A Tale of Two Birth Announcements

Look over Luke 1:5-25; 57-66.

cappella_tornabuoni2c_102c_annuncio_dell27angelo_a_zaccaria
Annunciation of the Angel to Zechariah by Domenico Ghirlandaio (1490, fresco in the Tornabuoni Chapel, Florence) Public Domain

We all know the story, don’t we? Zacharias (an “official” “ordained-type” priest) goes in his proper time to offer incense within the Temple. The Angel Gabriel appears to him there, announcing the upcoming birth of John the Baptist, along with his role as forerunner and preparer of the way of the Lord.

Zacharias responds, objecting, “How will I know this for certain? For I am an old man and my wife is advanced in years.” [v. 18] Gabriel then identifies himself by name, and declares that Zacharias will be mute until his words were fulfilled.

Time passes and so things come about.
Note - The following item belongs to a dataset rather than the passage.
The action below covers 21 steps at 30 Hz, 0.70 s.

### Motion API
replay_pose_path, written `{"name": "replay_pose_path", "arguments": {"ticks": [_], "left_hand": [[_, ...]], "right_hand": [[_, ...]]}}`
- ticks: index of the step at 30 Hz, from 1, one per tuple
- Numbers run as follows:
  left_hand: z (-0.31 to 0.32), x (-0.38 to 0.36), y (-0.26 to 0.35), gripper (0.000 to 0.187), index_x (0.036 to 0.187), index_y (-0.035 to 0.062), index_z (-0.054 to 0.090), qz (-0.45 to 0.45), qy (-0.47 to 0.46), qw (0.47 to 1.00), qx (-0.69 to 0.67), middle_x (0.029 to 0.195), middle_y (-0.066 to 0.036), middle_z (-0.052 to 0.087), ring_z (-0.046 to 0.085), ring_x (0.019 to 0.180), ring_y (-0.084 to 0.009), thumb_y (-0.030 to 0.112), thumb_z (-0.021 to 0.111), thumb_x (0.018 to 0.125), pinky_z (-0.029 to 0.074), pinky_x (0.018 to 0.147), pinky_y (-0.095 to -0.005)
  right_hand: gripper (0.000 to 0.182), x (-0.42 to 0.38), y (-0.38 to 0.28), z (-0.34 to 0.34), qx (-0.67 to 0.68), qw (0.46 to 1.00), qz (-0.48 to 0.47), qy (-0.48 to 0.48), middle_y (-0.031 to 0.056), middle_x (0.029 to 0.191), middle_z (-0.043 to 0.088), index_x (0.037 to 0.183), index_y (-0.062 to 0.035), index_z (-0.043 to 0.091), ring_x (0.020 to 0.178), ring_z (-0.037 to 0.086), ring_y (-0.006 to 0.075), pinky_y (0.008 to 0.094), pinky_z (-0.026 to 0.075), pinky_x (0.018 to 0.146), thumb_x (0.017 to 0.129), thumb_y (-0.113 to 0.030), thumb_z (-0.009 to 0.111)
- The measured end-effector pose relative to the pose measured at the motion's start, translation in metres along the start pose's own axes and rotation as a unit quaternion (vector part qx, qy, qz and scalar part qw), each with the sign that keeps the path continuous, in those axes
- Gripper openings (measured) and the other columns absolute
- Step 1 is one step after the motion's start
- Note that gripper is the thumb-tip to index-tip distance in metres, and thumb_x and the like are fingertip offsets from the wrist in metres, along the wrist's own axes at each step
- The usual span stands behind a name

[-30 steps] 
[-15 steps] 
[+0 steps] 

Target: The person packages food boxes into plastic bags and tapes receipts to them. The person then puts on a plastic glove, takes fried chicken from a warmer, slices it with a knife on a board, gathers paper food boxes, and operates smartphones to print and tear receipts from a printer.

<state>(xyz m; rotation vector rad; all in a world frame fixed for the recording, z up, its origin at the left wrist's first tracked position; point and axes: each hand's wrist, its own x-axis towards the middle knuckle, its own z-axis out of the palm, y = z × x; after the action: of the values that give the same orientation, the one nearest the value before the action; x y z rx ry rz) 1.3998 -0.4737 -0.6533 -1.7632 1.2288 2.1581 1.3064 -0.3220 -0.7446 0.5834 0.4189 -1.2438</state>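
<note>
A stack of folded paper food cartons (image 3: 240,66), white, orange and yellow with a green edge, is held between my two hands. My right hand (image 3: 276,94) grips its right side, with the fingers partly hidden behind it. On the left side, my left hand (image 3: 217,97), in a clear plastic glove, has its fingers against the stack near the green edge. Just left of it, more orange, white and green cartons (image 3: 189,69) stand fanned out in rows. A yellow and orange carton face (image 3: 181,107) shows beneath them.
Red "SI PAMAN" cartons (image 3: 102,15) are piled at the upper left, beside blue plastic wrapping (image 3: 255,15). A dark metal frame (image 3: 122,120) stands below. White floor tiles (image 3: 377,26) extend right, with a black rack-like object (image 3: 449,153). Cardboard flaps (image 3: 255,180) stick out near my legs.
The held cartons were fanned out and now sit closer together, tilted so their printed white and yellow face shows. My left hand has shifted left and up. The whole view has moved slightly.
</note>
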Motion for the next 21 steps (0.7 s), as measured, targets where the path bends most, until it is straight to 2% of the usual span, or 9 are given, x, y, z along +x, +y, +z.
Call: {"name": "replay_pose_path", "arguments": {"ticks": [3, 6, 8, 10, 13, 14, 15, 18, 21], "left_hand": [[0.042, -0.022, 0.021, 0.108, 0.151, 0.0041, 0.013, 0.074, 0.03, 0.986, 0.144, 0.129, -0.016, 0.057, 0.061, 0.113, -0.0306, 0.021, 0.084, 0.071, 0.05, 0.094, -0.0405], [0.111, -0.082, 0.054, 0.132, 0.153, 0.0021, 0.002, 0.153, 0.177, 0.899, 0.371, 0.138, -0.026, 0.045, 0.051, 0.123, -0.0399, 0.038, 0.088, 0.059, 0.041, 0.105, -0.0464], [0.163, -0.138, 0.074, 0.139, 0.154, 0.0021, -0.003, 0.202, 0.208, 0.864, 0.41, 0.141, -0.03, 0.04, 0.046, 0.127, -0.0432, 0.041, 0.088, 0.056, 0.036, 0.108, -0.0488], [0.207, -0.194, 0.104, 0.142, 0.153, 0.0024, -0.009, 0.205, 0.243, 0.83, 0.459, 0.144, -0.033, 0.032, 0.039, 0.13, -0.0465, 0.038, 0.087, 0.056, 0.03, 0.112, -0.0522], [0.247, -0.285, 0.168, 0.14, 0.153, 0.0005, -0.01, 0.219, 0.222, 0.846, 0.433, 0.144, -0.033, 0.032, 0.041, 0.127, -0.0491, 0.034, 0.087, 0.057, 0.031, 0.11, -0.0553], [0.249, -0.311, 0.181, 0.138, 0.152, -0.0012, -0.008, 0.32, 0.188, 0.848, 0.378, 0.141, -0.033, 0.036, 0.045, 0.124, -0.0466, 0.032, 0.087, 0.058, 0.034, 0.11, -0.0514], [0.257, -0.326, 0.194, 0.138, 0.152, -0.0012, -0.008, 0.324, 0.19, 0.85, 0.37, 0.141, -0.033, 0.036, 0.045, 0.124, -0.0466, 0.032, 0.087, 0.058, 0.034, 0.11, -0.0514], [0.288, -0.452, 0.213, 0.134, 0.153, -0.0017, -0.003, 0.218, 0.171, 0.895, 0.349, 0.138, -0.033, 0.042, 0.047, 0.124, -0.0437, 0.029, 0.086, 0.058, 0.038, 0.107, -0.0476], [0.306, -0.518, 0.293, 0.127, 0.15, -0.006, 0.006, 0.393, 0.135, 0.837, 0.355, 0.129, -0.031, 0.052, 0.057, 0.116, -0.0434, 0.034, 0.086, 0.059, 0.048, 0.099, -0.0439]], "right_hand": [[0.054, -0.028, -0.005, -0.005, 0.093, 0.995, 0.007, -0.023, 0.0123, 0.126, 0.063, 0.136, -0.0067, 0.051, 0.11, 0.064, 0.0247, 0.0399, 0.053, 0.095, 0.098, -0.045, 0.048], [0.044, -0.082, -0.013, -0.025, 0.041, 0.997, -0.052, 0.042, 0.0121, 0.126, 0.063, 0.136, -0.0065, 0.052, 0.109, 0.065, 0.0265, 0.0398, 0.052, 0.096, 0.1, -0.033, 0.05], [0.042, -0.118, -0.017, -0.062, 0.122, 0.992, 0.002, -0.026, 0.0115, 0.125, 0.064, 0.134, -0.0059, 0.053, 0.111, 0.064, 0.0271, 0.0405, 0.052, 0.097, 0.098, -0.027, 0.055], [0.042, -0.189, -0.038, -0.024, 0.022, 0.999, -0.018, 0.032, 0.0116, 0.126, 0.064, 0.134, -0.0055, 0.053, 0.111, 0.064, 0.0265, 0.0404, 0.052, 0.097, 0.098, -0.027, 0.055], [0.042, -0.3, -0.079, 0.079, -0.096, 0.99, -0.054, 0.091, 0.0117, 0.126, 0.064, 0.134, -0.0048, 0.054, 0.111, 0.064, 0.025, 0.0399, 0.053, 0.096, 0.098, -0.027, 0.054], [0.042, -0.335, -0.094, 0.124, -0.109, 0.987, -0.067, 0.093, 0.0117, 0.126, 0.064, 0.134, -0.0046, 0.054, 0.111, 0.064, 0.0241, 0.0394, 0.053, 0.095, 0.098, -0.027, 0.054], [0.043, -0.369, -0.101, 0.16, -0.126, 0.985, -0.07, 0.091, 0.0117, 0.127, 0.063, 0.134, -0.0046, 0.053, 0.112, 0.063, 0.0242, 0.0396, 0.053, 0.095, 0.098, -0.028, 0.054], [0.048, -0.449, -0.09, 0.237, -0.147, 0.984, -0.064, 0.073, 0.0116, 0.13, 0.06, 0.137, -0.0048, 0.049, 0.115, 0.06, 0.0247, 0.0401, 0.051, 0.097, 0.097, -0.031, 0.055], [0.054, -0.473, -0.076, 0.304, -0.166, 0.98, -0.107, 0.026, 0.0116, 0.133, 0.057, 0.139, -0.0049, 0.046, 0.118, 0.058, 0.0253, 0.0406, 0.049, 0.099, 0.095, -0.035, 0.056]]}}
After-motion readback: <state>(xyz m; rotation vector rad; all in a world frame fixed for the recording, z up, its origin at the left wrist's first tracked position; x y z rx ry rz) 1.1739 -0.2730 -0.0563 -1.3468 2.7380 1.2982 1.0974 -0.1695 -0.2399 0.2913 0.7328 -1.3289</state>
Zacharias regains his voice finally upon naming his son “John” at his circumcision, in response to community objections because this is not family name of their line.

We all know the story.

Now, please look over Luke 1:26-56.

pinturicchio2c_cappella_baglioni_02
The Annunciation by Pinturicchio (1501, fresco in the Cappella Baglioni, Collegiata di Santa Maria Maggiore, Spello) Public Domain

We all know this story, too, don’t we? We see this played out in Christmas pageants almost annually, no? The Angel Gabriel appears to Mary, declares her favored, calms her confusion, and announces that she will conceive the Son of the Most High and name Him Jesus.

Mary seems to respond much as did Zacharias, pointing out a physical incongruity as she says, “How can this be, since I am a virgin?” [v. 34]

But far from punishing her, as it could seem Gabriel did to Zacharias, the angel answers graciously with not only the answer to her question (that the power of the Most High would overshadow her), but he gives her an additional sign declaring that Elizabeth (her kinswoman) is six months along expecting the birth of John. Their exchange ends with “’nothing will be impossible with God.’ And Mary said, ‘Behold the bondslave of the Lord; may it be done to me according to your word.’ And the angel departed from her” [vv. 37-38]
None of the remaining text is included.